In the listing that follows, the lines starting at the one containing "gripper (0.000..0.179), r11" and ending at the one containing "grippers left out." are to be returned exactly, both boundary lines included, and no others.

■ ■ ■ ■

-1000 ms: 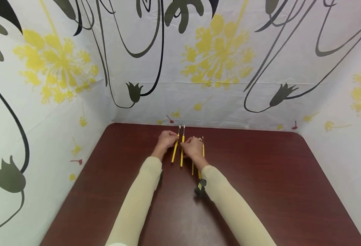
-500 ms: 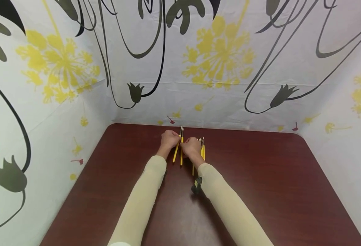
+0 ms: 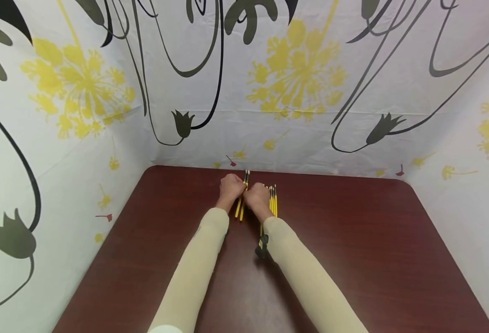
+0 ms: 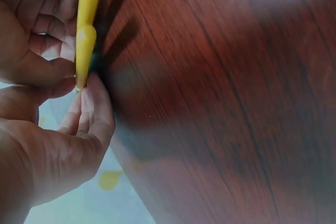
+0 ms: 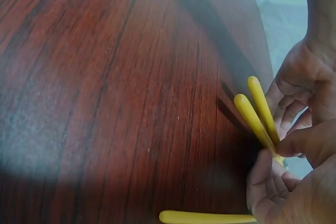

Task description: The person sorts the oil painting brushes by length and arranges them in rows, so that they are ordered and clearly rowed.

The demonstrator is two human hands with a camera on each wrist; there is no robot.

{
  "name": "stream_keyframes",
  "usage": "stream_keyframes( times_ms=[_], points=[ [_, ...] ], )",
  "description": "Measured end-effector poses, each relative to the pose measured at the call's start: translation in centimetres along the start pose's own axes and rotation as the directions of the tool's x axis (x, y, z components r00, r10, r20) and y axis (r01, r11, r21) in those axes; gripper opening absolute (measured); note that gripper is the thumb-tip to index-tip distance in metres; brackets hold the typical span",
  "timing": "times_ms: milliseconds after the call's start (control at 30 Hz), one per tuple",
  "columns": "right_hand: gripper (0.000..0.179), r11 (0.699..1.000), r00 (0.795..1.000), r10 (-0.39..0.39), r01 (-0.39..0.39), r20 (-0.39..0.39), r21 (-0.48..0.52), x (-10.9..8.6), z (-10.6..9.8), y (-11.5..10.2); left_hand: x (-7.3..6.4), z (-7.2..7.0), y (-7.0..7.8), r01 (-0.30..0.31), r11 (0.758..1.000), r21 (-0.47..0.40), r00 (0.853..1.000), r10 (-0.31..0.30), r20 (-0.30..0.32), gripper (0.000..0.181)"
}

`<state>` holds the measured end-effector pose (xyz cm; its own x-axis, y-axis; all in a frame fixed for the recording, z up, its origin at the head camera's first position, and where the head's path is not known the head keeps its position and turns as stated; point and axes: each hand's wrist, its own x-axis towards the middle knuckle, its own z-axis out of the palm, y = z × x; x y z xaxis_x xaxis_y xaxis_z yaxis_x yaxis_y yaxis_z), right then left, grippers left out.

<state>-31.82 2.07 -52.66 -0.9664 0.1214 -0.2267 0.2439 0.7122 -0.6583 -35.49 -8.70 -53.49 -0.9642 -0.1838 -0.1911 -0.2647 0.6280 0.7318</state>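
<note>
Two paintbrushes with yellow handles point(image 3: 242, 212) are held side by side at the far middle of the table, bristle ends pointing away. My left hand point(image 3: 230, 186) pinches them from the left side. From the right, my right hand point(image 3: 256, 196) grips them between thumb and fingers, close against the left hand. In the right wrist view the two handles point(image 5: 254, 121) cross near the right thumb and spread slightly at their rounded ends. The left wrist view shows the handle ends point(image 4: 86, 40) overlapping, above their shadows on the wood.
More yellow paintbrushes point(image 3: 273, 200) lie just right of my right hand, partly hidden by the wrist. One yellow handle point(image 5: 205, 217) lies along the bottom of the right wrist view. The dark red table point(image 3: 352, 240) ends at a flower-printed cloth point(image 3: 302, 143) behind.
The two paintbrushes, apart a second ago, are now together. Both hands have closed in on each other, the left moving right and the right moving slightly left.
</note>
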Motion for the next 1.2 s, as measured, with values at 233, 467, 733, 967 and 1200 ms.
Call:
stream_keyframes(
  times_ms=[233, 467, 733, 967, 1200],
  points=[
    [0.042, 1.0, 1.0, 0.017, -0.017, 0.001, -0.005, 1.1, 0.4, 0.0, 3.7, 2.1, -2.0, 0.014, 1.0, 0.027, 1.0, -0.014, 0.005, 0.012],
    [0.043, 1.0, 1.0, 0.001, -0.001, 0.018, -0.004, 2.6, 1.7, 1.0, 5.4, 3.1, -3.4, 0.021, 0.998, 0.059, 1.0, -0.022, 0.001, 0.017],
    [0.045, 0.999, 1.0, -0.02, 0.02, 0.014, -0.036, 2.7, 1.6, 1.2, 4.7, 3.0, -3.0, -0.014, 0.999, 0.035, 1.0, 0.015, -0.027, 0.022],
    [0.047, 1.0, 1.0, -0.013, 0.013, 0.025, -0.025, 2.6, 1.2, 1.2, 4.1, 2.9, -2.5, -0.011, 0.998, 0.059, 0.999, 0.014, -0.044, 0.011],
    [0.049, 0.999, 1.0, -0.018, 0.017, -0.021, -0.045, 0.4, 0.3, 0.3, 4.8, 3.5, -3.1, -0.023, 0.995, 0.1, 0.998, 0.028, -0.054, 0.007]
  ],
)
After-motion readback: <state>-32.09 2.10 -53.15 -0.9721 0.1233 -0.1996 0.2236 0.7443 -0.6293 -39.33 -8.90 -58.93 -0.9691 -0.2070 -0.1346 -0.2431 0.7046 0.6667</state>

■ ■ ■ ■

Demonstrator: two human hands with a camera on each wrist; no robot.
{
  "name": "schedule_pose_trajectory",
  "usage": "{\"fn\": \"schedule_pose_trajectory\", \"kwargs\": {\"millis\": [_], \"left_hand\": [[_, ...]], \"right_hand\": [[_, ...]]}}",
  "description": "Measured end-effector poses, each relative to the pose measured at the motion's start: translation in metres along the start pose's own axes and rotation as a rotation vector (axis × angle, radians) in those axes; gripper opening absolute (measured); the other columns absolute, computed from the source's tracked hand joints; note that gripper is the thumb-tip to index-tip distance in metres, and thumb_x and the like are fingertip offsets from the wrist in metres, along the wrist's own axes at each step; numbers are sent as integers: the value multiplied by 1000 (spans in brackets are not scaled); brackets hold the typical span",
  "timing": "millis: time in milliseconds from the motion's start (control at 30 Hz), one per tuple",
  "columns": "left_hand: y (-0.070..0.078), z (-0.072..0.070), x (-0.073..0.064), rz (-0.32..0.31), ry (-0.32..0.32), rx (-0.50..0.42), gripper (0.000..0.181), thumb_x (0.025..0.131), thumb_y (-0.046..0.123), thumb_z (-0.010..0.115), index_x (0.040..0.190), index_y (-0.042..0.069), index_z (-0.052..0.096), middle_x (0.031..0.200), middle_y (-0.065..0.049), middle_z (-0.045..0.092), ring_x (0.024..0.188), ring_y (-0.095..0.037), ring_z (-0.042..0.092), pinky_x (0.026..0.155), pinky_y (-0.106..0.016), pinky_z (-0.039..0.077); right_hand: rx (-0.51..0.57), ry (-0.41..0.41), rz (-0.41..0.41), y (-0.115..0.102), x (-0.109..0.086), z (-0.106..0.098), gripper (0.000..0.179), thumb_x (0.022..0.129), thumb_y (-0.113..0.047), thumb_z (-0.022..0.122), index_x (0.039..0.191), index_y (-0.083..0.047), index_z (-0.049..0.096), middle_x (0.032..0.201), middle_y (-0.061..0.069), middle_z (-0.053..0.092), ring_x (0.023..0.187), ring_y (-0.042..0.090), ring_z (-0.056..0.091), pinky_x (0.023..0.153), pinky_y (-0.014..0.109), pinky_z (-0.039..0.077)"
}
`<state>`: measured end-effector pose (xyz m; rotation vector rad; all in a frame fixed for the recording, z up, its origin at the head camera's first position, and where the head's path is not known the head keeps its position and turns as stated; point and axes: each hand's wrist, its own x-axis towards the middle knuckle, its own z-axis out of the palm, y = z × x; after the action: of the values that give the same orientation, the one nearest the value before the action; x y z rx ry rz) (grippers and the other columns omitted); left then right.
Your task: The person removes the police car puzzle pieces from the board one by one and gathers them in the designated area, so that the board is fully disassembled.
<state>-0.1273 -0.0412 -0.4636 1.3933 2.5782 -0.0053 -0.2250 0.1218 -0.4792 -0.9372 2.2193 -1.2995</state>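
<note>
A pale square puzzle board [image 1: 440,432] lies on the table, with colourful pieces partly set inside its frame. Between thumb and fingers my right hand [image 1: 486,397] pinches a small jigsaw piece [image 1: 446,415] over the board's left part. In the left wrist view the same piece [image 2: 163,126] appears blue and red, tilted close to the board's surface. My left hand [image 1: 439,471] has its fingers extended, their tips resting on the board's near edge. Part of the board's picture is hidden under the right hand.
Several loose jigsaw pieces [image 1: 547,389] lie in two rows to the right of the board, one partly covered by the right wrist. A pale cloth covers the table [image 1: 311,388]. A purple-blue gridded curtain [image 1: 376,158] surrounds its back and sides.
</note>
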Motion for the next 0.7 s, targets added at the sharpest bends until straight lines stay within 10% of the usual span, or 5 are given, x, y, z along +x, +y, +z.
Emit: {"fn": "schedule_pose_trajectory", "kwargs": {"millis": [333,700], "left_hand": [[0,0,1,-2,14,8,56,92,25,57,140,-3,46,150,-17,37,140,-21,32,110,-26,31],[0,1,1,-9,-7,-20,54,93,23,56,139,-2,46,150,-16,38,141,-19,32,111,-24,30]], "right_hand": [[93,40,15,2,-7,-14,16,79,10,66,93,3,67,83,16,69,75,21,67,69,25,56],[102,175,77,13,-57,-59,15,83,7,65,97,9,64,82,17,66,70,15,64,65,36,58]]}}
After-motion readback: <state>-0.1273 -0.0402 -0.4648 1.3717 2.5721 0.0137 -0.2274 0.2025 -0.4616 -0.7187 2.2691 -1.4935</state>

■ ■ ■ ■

- [TASK RESPONSE]:
  "columns": "right_hand: gripper (0.000..0.179), r11 (0.699..1.000), r00 (0.795..1.000), r10 (-0.39..0.39), r01 (-0.39..0.39), r20 (-0.39..0.39), r21 (-0.48..0.52), x (-10.9..8.6), z (-10.6..9.8), y (-11.5..10.2); left_hand: x (-7.3..6.4), z (-7.2..7.0), y (-7.0..7.8), r01 (-0.30..0.31), r11 (0.758..1.000), r21 (-0.47..0.40), r00 (0.853..1.000), r10 (-0.31..0.30), r20 (-0.30..0.32), gripper (0.000..0.181)"
}

`<state>` holds the measured end-effector pose (xyz cm; its own x-axis, y-axis; all in a frame fixed for the recording, z up, its origin at the head camera's first position, and where the head's path is not known the head keeps its position and turns as stated; point and axes: each hand's wrist, its own x-axis towards the middle knuckle, its own z-axis out of the palm, y = z × x; x y z xaxis_x xaxis_y xaxis_z yaxis_x yaxis_y yaxis_z), right then left, grippers left out.

Nothing else is required to complete this exercise.